/tale-hugo

A port of the Tale theme for Hugo. Tale is a minimal theme curated for storytellers.

Primary LanguageCSSMIT LicenseMIT

Tale

Build Status

This is a port of the Tale theme for Jekyll to Hugo. Tale is a minimal Jekyll theme curated for storytellers. Checkout the demo here. I did not design this theme; I only ported it from Jekyll to Hugo.

Tale screenshot

Installation

1. Install the theme

If your site is also under version control using git, the easiest way to install this theme is to add it as a submodule. If you have not created a git repo for your project yet, you need to run git init beforehand. Inside the folder of your Hugo site, run the following command.

git submodule add https://github.com/EmielH/tale-hugo.git themes/tale

Alternatively, you can clone the theme into your project.

git clone https://github.com/EmielH/tale-hugo.git themes/tale

2. Configure Hugo

Add the following line to config.toml to tell Hugo to use the theme.

theme = "tale"

Alternatively, you can tell Hugo to use the theme with the server command.

hugo server -t tale

Additional information

For more information, read the official setup guide of Hugo.

Update the theme

If you have installed the theme as a git submodule, you can update the theme by issuing the following command inside your project folder.

git submodule update --remote --rebase

If you have cloned the theme, you can run git pull inside the theme folder.

Configuration

Menu

The top menu uses Hugo Menus, with the name of the menu being main. To turn on the menu, follow the steps there - you can either add something like this to the front-matter of your pages:

---
menu: "main"
---

... or you can add a menu section to your config file:

sectionPagesMenu = "main"

Or if you want more control, add a specific entry for each item in your menu:

[menu]
  [[menu.main]]
    identifier = "about"
    name = "About"
    title = "About"
    url = "/about/"
    weight = 0
  [[menu.main]]
    identifier = "posts"
    name = "Posts"
    title = "Posts"
    url = "/posts/"
    weight = 0

For menu internationalization/translation, see Multilingual Mode: Menus.

Internationalisation (i18n)

Tale supports using other languages than English. Language files for the texts Tale uses are provided in the i18n directory. The default language is English. To switch languages, add the key defaultContentLanguage to your config.toml file. For example:

defaultContentLanguage = "nl"

To translate texts your site uses, add an i18n folder to your site.

Feel free to submit pull requests for other translations of Tale's texts.

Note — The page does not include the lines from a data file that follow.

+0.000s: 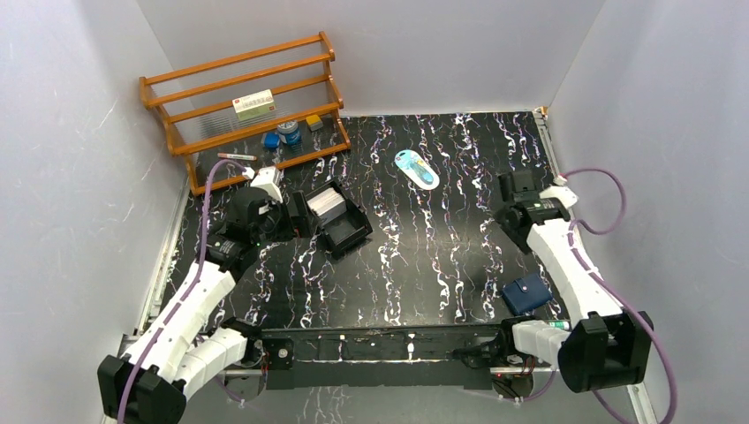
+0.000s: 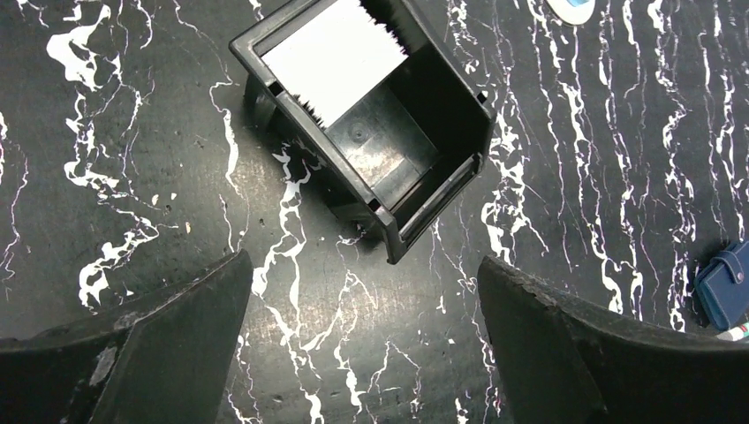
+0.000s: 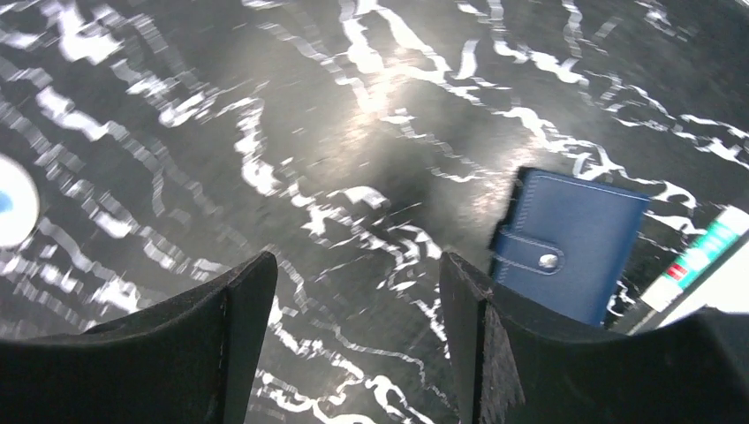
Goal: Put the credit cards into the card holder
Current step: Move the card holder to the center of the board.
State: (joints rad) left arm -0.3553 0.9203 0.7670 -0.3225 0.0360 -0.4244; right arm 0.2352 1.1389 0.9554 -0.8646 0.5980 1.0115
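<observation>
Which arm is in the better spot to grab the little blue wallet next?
The right one. The blue wallet lies closed on the right, just beside the open right claw in that wrist's view. The open left claw is far off, over by the black tray.

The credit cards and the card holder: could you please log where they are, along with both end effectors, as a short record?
cards: white-faced stack of thin plastic cards, inside black open-topped plastic tray
holder: navy-blue squarish folding wallet, shut, snap strap fastened, flat on black marbled table, near-right area
left end effector: open, empty, beside the tray
right end effector: open, empty, apart from the wallet
</observation>
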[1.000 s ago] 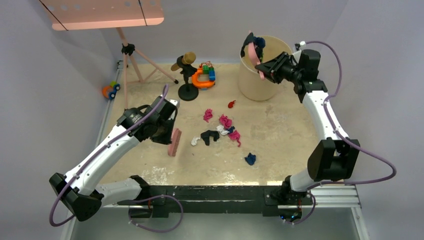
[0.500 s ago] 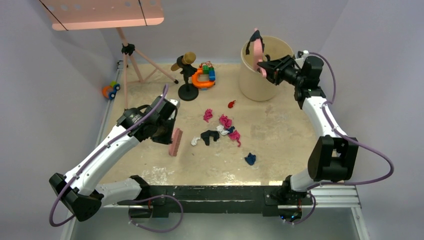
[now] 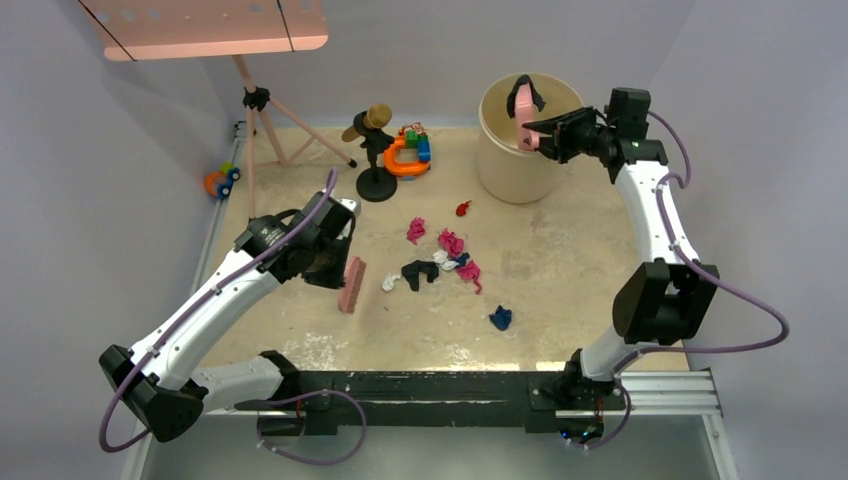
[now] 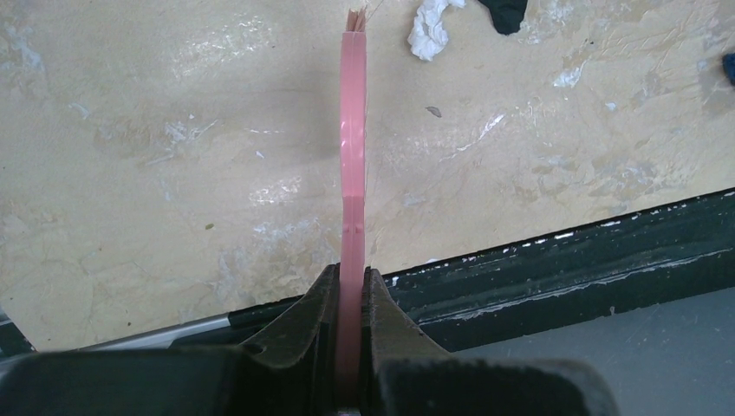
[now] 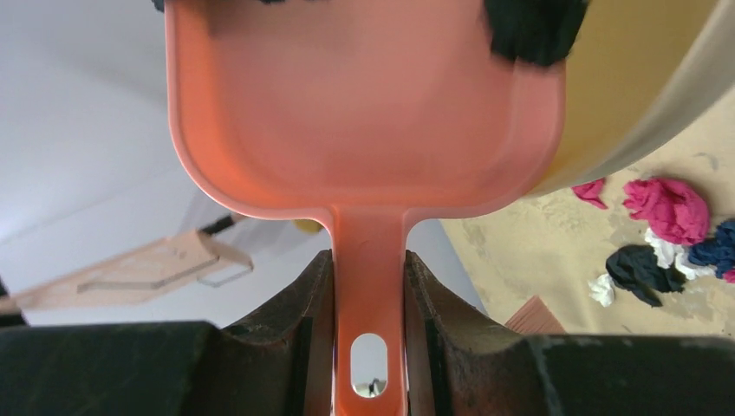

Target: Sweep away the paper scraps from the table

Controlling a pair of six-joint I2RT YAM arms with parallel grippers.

Hugo documentation for multilingual sites

Custom summaries

Tale allows for writing the summary of your posts manually by setting the summary variable in the page frontmatter. If this variable is not set, the summary that Hugo automatically generates will be used.

Taxonomies

Tale has basic support for taxonomies. Taxonomy and terms pages will be generated when you have defined taxonomies, but you need to include links to these pages yourself. For example, you can add a link to a taxonomy page in header-menu.html.

Placeholder partials

The theme contains placeholder partials to make the theme more flexible and easier to adapt to your site without having to change the theme itself. These are:

  • single/header.html
  • single/footer.html

These are included in the template for a single post, at the top of the post (below the title) and at the bottom of the post, respectively. These can be used, for example, to include additional information about the post author or for related posts. Create a file /layouts/partials/single/header.html or footer.html on your own site to have it included.

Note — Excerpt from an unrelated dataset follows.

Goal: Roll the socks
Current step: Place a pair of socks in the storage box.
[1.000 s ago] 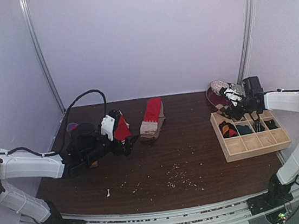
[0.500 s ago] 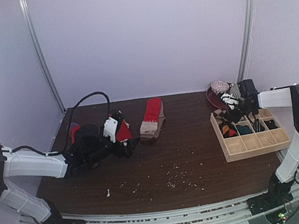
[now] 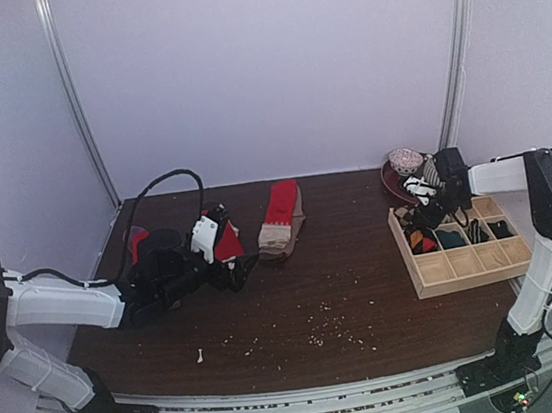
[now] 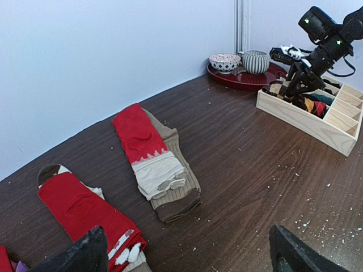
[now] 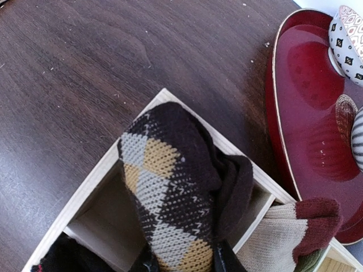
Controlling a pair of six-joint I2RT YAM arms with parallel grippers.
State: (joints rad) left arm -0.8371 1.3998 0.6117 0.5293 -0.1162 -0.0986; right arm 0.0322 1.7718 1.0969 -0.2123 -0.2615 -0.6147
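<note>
My right gripper (image 5: 187,264) is shut on a rolled brown-and-beige argyle sock (image 5: 170,187) and holds it in the far left corner compartment of the pale wooden tray (image 5: 85,191). In the top view this gripper (image 3: 421,211) hangs over the tray's back left corner. A red pair with tan and white cuffs (image 4: 153,153) lies flat at mid-table. Another red pair (image 4: 79,209) lies by my left gripper (image 4: 190,258), which stands open low over bare table, one fingertip next to that pair's cuff. A bit of red-and-purple sock (image 3: 136,239) shows behind the left arm.
A rolled tan-and-maroon sock (image 5: 295,232) fills the compartment beside the argyle one, and a black roll (image 5: 62,258) the one in front. A dark red lacquer tray (image 5: 306,85) with two bowls sits just behind the wooden tray. Pale crumbs dot the table's middle (image 3: 321,327).
The right gripper has shifted a little left and back over the tray's corner, still holding the argyle sock. The left arm moved slightly forward, then stayed put.
</note>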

  • index/introduction.html

This partial is included at the top of the list of posts on the index page, allowing you to add an introduction to your site.

Copyright message

The copyright message in the footer uses the name of the author of the site, as defined in config.toml. For example:

[Author]
    name = "Emiel"

Additional CSS files

The theme can load additional CSS files for you, e.g. to override some of the styles, or the CSS that goes with a component that you're using. To add additional CSS files, put these files in the static folder of your site and add the css parameter to config.toml, like so:

[Params]
css = ["custom.css"]

To load multiple CSS files, use the parameter like this:

[Params]
css = ["custom.css", "custom2.css"]

Acknowledgments

Thanks

License

See LICENSE.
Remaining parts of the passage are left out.